Records drawn from a dataset
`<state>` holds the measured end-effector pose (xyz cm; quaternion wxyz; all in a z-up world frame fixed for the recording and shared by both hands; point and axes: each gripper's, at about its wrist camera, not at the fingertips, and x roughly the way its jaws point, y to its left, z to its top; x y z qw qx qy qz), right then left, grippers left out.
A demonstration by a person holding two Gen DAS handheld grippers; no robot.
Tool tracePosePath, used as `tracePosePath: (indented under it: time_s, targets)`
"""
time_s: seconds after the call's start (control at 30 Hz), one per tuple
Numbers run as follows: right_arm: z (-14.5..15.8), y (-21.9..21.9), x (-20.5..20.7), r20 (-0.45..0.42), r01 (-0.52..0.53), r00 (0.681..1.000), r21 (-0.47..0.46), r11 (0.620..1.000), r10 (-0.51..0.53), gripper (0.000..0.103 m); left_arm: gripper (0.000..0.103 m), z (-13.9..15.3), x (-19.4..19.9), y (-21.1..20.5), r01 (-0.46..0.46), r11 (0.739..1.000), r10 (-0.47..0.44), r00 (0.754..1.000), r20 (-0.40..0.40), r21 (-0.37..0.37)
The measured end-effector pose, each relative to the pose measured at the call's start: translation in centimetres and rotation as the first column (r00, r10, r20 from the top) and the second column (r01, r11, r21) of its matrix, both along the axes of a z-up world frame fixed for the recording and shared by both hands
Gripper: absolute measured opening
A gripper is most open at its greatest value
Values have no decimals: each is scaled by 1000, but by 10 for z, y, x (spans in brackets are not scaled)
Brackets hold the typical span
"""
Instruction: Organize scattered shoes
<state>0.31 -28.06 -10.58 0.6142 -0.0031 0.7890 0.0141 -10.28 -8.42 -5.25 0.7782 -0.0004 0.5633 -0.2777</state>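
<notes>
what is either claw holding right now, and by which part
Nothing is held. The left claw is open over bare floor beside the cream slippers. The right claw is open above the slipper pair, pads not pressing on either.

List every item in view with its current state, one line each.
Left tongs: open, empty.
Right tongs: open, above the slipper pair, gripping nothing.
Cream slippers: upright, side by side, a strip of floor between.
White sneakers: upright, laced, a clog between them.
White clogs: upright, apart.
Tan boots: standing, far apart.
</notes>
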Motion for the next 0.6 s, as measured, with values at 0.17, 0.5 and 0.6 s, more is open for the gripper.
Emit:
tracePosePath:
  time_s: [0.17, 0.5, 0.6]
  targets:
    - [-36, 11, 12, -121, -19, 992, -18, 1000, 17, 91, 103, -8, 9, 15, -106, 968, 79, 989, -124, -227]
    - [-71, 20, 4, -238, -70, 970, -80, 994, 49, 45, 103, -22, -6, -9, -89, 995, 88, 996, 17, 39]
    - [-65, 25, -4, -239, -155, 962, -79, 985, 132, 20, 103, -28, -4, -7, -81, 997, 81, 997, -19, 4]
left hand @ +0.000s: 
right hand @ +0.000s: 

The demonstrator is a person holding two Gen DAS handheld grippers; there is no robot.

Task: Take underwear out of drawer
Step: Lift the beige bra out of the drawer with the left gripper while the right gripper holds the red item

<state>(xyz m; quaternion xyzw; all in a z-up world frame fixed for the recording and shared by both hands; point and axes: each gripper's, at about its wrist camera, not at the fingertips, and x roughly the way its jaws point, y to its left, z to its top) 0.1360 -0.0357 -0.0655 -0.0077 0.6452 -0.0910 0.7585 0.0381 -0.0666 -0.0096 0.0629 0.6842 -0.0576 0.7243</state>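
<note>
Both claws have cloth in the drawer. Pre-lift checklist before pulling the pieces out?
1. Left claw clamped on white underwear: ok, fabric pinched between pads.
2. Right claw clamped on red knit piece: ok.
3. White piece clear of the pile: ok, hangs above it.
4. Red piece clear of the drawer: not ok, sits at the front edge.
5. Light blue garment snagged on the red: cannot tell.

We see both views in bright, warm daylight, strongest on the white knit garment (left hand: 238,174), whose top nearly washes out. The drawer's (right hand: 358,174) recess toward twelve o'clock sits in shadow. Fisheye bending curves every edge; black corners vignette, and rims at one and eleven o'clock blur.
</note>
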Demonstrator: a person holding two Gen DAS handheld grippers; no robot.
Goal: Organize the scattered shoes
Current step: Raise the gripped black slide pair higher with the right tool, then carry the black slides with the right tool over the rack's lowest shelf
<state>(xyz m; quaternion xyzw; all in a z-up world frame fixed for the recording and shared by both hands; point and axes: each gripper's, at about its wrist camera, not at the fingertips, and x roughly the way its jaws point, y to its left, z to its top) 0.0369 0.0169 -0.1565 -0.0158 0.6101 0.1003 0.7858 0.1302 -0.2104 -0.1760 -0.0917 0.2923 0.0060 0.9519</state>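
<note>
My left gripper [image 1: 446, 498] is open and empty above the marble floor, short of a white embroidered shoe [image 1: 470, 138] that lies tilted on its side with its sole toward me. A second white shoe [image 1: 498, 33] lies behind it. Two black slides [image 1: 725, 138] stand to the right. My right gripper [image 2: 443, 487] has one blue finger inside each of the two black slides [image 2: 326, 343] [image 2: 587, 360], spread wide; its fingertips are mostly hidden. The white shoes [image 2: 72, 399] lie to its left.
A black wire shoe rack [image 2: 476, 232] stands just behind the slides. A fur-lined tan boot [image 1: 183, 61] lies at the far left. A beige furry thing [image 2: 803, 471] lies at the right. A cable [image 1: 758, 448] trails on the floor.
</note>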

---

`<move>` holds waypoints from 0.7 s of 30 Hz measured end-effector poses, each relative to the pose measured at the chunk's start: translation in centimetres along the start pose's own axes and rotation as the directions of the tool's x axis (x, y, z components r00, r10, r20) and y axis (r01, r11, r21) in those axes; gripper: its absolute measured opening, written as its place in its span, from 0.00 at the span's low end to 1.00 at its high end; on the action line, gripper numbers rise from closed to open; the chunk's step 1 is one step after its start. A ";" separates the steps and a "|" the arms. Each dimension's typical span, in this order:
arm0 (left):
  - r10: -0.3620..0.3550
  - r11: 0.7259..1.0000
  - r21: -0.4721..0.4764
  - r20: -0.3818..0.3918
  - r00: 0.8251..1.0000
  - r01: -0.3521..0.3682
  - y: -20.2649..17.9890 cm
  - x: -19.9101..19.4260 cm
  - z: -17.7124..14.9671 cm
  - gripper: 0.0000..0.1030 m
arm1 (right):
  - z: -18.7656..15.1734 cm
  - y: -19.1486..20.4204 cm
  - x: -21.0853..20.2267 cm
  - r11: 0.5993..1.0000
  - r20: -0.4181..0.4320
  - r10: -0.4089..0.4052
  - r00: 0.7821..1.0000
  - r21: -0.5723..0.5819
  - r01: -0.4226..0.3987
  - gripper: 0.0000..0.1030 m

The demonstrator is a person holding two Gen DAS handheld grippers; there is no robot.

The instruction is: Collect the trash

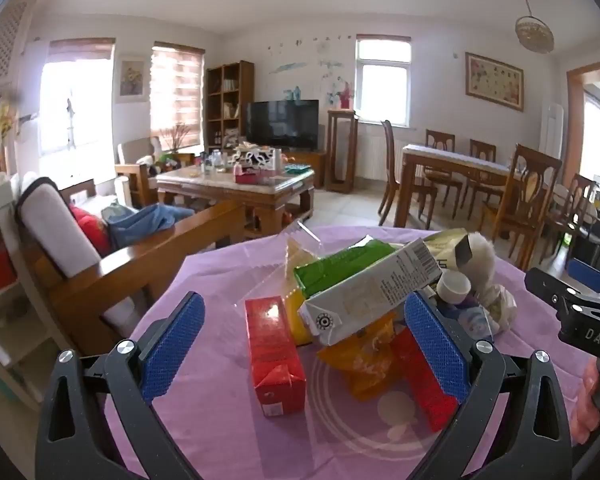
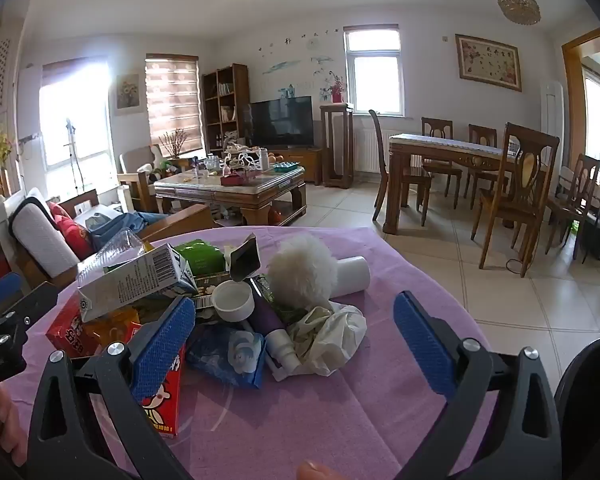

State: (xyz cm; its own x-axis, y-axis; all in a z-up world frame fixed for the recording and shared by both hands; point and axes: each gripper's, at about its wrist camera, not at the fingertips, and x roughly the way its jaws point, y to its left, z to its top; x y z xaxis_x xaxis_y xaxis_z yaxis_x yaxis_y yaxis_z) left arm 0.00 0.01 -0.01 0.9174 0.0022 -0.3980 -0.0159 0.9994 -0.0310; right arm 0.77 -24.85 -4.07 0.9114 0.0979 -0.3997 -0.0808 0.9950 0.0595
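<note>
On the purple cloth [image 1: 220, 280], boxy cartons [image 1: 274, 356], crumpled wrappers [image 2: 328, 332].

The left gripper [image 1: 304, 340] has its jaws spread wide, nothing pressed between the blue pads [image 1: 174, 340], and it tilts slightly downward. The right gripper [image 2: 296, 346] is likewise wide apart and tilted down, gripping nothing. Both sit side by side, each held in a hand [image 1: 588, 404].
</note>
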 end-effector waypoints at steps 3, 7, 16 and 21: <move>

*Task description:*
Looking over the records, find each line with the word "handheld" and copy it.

*Written reply:*
A demonstration by a person holding two Gen DAS handheld grippers; no robot.
The demonstrator is a person holding two Gen DAS handheld grippers; there is no robot.
Demonstrator: a person holding two Gen DAS handheld grippers; no robot.
The demonstrator is a person holding two Gen DAS handheld grippers; there is no robot.

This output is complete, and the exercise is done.